Backend size	Memory	Recommended for
XSmall	8 GB	Small datasets, testing
Small (default)	16 GB	Most use cases
Medium	32 GB	Large datasets (5 GB+)
Large	113.6 GB	Very large datasets (10 GB+)

Dynamic backends are not available on the Free Plan (Pay As You Go).

Auto-resource detection

DuckDB automatically detects available CPU and memory.

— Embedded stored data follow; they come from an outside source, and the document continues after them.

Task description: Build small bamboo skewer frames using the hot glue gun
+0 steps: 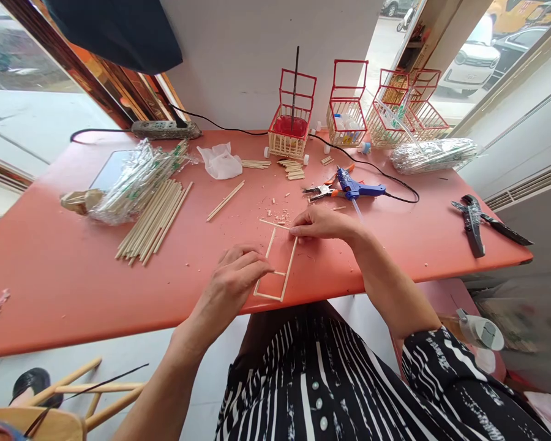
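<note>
A flat ladder-like frame of thin wooden sticks (291, 266) lies near the table's front edge. My left hand (243, 267) is closed, its fingertips pinching the frame's left side by a crosspiece; the exact grip is partly hidden. At the frame's far end, my right hand (320, 223) pinches the end of a short wooden stick (274, 224), which lies crosswise at the top of the right-hand long stick. Whether that stick touches the left long stick I cannot tell. Beyond my right hand lie a blue hot glue gun (359, 187) and orange-handled pliers (320, 192).
Loose sticks (153, 223) and plastic-wrapped bundles (138, 177) cover the left side. Several red-trimmed stick carts (288, 146) stand at the back. A black cord (376, 165) crosses behind the glue gun. Black cutters (472, 223) lie at the right; wood scraps (280, 217) lie near the frame.
</note>
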Tool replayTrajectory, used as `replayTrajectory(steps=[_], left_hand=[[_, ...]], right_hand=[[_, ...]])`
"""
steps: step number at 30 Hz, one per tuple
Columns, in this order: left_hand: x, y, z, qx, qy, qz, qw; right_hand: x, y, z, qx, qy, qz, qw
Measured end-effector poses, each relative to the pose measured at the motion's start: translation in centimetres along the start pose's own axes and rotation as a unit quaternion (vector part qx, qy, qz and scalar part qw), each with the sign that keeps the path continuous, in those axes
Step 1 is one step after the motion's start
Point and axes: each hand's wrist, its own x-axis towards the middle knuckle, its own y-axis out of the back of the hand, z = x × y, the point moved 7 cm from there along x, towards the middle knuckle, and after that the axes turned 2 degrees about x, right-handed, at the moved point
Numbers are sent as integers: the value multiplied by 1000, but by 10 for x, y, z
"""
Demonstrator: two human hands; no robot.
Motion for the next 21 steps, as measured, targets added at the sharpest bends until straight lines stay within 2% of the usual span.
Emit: replayTrajectory(steps=[4, 10, 21], left_hand=[[-2, -4, 0, 2, -10, -29, 1000], [-7, -3, -1, 5, -2, 10, 1000], [-14, 7, -3, -23, 33, 24, 999]], right_hand=[[1, 0, 0, 4, 4, 2, 1000], [0, 0, -3, -13, 3, 3, 1000], [-2, 1, -6, -23, -12, 1, 1000]])
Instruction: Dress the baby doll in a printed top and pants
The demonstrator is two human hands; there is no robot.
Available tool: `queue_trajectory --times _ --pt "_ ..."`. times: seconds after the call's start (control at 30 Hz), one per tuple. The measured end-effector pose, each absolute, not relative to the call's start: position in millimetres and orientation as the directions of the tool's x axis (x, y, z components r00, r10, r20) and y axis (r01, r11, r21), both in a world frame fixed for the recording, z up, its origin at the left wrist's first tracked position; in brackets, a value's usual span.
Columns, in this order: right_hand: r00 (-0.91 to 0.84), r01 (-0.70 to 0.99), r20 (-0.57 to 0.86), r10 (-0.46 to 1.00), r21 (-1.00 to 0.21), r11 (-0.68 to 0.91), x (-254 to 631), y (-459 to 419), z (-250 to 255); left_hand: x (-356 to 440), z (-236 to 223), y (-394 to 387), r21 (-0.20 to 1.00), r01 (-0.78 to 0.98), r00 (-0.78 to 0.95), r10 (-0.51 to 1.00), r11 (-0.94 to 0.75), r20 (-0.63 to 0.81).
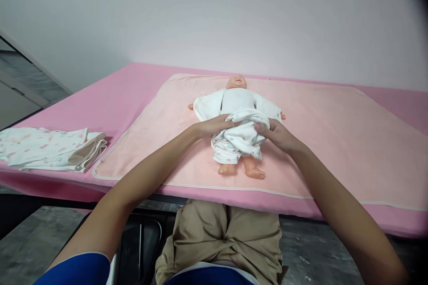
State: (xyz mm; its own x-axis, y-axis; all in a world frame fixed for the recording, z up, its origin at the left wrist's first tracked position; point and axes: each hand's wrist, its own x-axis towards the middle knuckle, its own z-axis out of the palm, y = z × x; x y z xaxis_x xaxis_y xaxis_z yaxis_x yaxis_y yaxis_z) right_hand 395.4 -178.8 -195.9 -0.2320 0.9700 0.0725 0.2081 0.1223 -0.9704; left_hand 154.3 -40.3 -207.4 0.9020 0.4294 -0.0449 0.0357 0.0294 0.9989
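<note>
"What's farthest left?"
"Folded printed cloths (53, 149) on the pink tabletop (113, 93), at nine o'clock from the doll (238, 100)."
"And then?"
"The left hand (216, 125), at the white garment's (239, 140) ten o'clock. It's partly closed and has hold of the fabric, though folds hide some of the fingers."
"Where's that garment?"
"Bunched over the doll's lower body, with bare feet (254, 170) showing at six o'clock. The doll lies face up on a peach mat (334, 142), head at twelve."
"The right hand (279, 134)?"
"At the garment's three o'clock, thumb on top, pinching the cloth."
</note>
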Motion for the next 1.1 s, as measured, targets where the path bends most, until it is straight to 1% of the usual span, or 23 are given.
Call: queue_trajectory --times 0.07,0.1,0.17,0.23,0.3,0.4,0.47,0.53,0.6,0.67,0.73,0.8,0.87,0.97,1.03,1.1 --pt "-0.101 0.112 0.14 0.985 -0.982 0.151 389 -176 -204 153 -205 -41 0.997 0.067 0.924 0.374 0.037 -0.076" --pt "-0.076 0.086 0.147 0.986 -0.984 0.154 386 -174 -207 152 -205 -41 0.996 0.078 0.935 0.344 0.042 -0.088" --pt "-0.081 0.083 0.119 0.99 -0.989 0.125 385 -173 -209 153 -207 -41 0.997 0.058 0.944 0.323 0.048 -0.07" --pt "-0.137 0.13 0.054 0.989 -0.989 0.072 389 -174 -204 155 -210 -43 0.999 -0.01 0.928 0.372 0.032 -0.003" --pt "-0.247 0.224 -0.026 0.969 -0.974 0.031 397 -177 -196 158 -213 -45 0.998 -0.061 0.897 0.438 -0.002 0.056" --pt "-0.436 0.383 -0.121 0.892 -0.921 0.062 408 -181 -185 160 -211 -49 0.998 -0.014 0.883 0.468 -0.06 0.041" --pt "-0.468 0.396 -0.11 0.877 -0.913 0.097 409 -183 -183 160 -206 -52 0.994 0.029 0.89 0.456 -0.103 0.021" --pt "-0.381 0.291 -0.028 0.924 -0.952 0.092 405 -182 -187 159 -200 -55 0.992 0.046 0.908 0.419 -0.117 0.007" --pt "-0.224 0.121 0.04 0.974 -0.99 0.068 397 -181 -193 158 -195 -58 0.994 0.052 0.935 0.355 -0.1 -0.013" --pt "-0.107 -0.015 0.04 0.993 -0.999 0.039 390 -179 -198 158 -195 -59 0.996 0.047 0.949 0.314 -0.079 -0.02" --pt "-0.091 -0.057 -0.002 0.996 -0.998 -0.007 388 -179 -199 160 -198 -59 0.999 -0.004 0.943 0.334 -0.044 0.019" --pt "-0.141 -0.003 -0.059 0.988 -0.998 -0.06 392 -181 -196 162 -204 -57 0.997 -0.077 0.921 0.383 0.016 0.065" --pt "-0.228 0.109 -0.106 0.968 -0.991 -0.083 400 -184 -190 163 -209 -55 0.99 -0.124 0.902 0.424 0.071 0.083" --pt "-0.371 0.235 -0.12 0.921 -0.971 -0.032 411 -186 -184 161 -209 -53 0.99 -0.096 0.909 0.415 0.107 0.043" --pt "-0.403 0.222 -0.075 0.912 -0.975 0.018 414 -185 -185 158 -204 -55 0.995 -0.024 0.94 0.341 0.095 -0.01" --pt "-0.34 0.148 -0.015 0.94 -0.988 0.038 412 -183 -190 157 -199 -57 0.999 0.032 0.957 0.286 0.038 -0.041"
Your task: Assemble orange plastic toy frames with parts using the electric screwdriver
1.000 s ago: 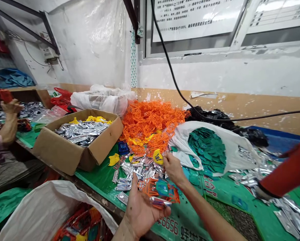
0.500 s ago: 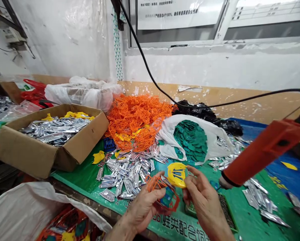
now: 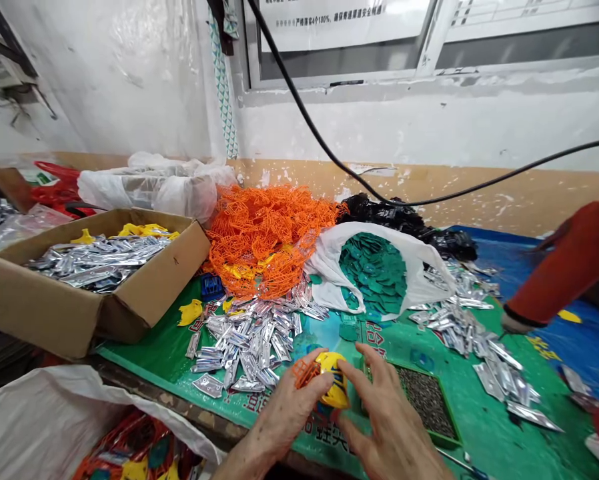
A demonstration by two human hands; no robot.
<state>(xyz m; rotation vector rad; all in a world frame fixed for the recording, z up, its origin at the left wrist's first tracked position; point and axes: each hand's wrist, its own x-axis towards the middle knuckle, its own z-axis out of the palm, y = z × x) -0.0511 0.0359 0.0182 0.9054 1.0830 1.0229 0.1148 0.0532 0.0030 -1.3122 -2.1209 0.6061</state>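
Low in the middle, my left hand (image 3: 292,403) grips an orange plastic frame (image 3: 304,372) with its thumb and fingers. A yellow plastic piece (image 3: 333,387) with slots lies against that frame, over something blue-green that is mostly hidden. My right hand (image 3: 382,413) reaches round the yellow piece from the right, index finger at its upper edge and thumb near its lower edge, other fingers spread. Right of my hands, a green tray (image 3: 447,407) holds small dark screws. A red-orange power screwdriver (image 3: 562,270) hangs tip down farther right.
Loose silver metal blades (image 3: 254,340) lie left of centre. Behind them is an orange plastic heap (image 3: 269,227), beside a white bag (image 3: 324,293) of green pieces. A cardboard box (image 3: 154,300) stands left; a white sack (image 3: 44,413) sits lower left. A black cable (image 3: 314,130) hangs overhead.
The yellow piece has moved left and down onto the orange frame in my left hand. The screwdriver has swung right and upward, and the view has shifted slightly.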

You can also set resource limits manually with the threads and max_memory_mb parameters in the transformation configuration.

Block-based orchestration

DuckDB transformations organize and execute SQL with block-based orchestration:

Blocks run sequentially (one after another).
Scripts (code pieces) within a block run in parallel when they have no dependencies on each other.
The system uses SQLGlot to analyze SQL and build a DAG of dependencies, then optimizes execution order automatically.

Sync actions

Four sync actions help you debug and visualize without running the full transformation, available from the configuration page:

Action	Name	What it does
Syntax check	`syntax_check`	Validates SQL syntax without executing queries.
Lineage visualization	`lineage_visualization`	Markdown diagram of data dependencies (how tables flow through).
Execution plan visualization	`execution_plan_visualization`	Shows the planned execution order (blocks and batches).
Expected input tables	`expected_input_tables`	Lists the input tables the transformation expects, based on SQL analysis.

Parquet format

By default, input tables are loaded as CSV. Enabling Use parquet for input tables loads them as Parquet, which is much faster, uses less memory, and is columnar (optimized for analytics). Recommended for datasets larger than 1 GB.

Infer input table data types

Keboola Storage tables can be non-typed (all columns VARCHAR). With type inference off, every input value is a string, so functions like SUM() fail because they expect numeric types.

Enable Infer input table data types to have DuckDB detect the real types (for example INTEGER, FLOAT, DATE) so aggregate and type-specific operations work and output columns are properly typed.

Semicolons between statements

Each SQL statement must end with a semicolon (;). Separate multiple statements in one script:

-- Correct: each statement ends with a semicolon
CREATE TABLE "output_a" AS SELECT * FROM "input_a";

CREATE TABLE "output_b" AS SELECT * FROM "input_b";

Missing semicolons cause syntax errors.

Identifier case sensitivity

DuckDB handles case differently from Snowflake:

Unquoted table names are folded to lowercase (SELECT * FROM MyTable references mytable).
Quoted table names are case-sensitive (SELECT * FROM "MyTable" references exactly MyTable).
Columns are always case-sensitive, regardless of quoting (columnName and ColumnName are different columns).

Use consistent casing, and quote names with mixed case or special characters: "TaBlE-stage". Input table names are typically lowercase unless quoted.

Working with data types

With Infer input table data types disabled, all input columns load as VARCHAR and you must cast explicitly:

CREATE TABLE "result" AS
SELECT
    CAST("amount" AS DECIMAL) AS "amount",
    CAST("created_at" AS TIMESTAMP) AS "created_at"
FROM "source";

With inference enabled, DuckDB assigns the correct types and you can use them directly.

SQL extensions

DuckDB adds quality-of-life SQL extensions:

-- GROUP BY ALL: group by all non-aggregated columns
SELECT product, category, SUM(sales) FROM orders GROUP BY ALL;

-- EXCLUDE: select all columns except some
SELECT * EXCLUDE (password, ssn, credit_card) FROM users;

-- ASOF JOIN: match nearest (e.g. time-series where timestamps don't align)
SELECT s.player_id, s.score, w.temperature
FROM scores s
ASOF JOIN weather w ON s.score_time >= w.timestamp;

-- SUMMARIZE: quick profiling (min, max, null %, unique counts)
SUMMARIZE SELECT * FROM my_table;

Query optimization

Filter and project early — apply WHERE at the source and select only the columns you need, to reduce scanned data.
Use EXPLAIN — prefix a query with EXPLAIN to see the execution plan and find expensive operations.

EXPLAIN SELECT product_category, SUM(price) AS total_revenue
FROM sales
WHERE sale_date >= '2023-01-01'
GROUP BY product_category
ORDER BY total_revenue DESC;

Memory management for large datasets

For datasets larger than 10 GB, configure on-disk processing with PRAGMA settings:

PRAGMA memory_limit='8GB';
PRAGMA temp_directory='/tmp/duckdb_temp';
PRAGMA threads=4;
PRAGMA enable_object_cache;